Durante o evento, Lula também inaugurou o Centro de Ensino, Simulação e Inovação (Cesin) do Instituto do Coração (InCor) do Hospital das Clínicas da USP. O ministro da Saúde, Alexandre Padilha, o ministro Guilherme Boulos, a primeira-dama Janja Silva e o vice-presidente Geraldo Alckmin participaram da cerimônia.
“Respeito à dignidade do ser humano”, diz Lula
“Qualquer cidadão, de qualquer estado do Brasil, agora vai ter [bom tratamento] porque nós estamos levando máquina para todos os estados brasileiros. Isso significa apenas uma palavra: respeito à dignidade do ser humano”, ressaltou Lula. O presidente também destacou a importância do SUS: “O povo não deve ser tratado de forma inferior a ninguém. Quem não tem dinheiro é o Estado quem deve tratar”.
O novo centro de simulação do InCor foi projetado para reproduzir ambientes reais de assistência, com cinco andares, oito salas de simulação (emergência, UTI, centro cirúrgico), estúdio de realidade virtual, biobanco e núcleo de inovação.
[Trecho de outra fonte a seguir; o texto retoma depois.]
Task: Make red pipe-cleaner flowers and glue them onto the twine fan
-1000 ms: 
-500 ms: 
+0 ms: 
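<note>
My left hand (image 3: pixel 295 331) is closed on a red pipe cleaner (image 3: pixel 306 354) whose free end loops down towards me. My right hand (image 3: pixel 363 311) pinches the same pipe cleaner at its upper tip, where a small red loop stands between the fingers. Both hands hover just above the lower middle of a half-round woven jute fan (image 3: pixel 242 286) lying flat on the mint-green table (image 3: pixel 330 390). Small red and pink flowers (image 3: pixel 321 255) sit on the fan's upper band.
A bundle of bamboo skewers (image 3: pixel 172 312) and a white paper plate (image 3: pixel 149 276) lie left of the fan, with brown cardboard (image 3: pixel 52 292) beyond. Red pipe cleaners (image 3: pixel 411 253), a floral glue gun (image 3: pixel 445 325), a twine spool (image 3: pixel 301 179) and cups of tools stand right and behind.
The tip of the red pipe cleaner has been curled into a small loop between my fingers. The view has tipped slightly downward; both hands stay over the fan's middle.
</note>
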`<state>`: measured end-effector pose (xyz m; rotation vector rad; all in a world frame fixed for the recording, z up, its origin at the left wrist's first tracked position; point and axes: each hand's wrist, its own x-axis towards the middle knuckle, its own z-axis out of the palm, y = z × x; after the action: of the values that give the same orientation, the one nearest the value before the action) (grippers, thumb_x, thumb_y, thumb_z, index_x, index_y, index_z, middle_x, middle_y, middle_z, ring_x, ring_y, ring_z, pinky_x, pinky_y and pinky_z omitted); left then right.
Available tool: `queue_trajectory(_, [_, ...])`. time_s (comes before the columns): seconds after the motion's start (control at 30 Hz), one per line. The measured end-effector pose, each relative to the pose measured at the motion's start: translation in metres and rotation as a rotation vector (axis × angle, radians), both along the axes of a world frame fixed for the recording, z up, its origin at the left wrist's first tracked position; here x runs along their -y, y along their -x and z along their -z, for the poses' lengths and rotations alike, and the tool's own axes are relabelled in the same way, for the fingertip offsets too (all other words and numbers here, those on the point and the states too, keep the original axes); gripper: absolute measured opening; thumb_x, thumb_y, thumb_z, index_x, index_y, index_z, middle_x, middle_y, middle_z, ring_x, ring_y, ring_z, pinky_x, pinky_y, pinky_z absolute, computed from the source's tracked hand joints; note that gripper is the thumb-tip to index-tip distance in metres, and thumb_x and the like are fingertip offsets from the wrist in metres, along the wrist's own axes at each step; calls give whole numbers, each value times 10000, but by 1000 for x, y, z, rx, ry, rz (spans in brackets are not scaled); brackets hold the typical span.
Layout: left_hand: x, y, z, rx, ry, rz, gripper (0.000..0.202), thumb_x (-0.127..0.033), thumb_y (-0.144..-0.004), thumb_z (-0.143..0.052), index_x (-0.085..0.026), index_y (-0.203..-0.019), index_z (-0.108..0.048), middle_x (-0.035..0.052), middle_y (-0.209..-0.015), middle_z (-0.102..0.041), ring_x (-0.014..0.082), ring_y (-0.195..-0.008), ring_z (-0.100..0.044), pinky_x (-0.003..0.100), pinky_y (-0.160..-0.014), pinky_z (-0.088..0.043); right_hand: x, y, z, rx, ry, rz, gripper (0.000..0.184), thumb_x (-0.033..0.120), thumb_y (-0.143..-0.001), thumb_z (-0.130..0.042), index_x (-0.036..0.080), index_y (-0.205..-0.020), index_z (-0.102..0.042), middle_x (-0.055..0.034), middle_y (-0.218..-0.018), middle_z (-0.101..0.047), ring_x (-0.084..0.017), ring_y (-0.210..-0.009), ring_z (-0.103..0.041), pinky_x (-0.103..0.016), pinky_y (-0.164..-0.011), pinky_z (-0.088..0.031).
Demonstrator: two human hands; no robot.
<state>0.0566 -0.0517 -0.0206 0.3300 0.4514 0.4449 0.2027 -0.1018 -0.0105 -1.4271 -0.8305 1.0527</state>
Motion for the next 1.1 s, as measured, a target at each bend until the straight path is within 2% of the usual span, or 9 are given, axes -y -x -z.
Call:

Investimento de R$ 100 milhões no InCor e primeiro hospital inteligente do país
O ministro Alexandre Padilha anunciou um pacote de R$ 100 milhões em investimentos no InCor, sendo R$ 45 milhões destinados ao novo centro de simulação. Também foi formalizada a adesão do InCor como instituição mentora do projeto Mais Médicos Especialistas e assinado repasse de R$ 9 milhões para implantação do Núcleo de Telessaúde do HCFMUSP.
Padilha adiantou que o governo instalará no Hospital das Clínicas de São Paulo o primeiro hospital público inteligente do país, com 700 leitos, combinando inteligência artificial, ambulâncias conectadas em 5G e telessaúde. O objetivo é reduzir o tempo de atendimento em casos graves de até 17 horas para apenas 2 horas.
“O Cesin representa um avanço estratégico para o InCor e para a saúde pública brasileira, unindo ensino de excelência, simulação realística e inovação tecnológica”, disse Roberto Kalil, presidente do Conselho Diretor do InCor-HCFMUSP.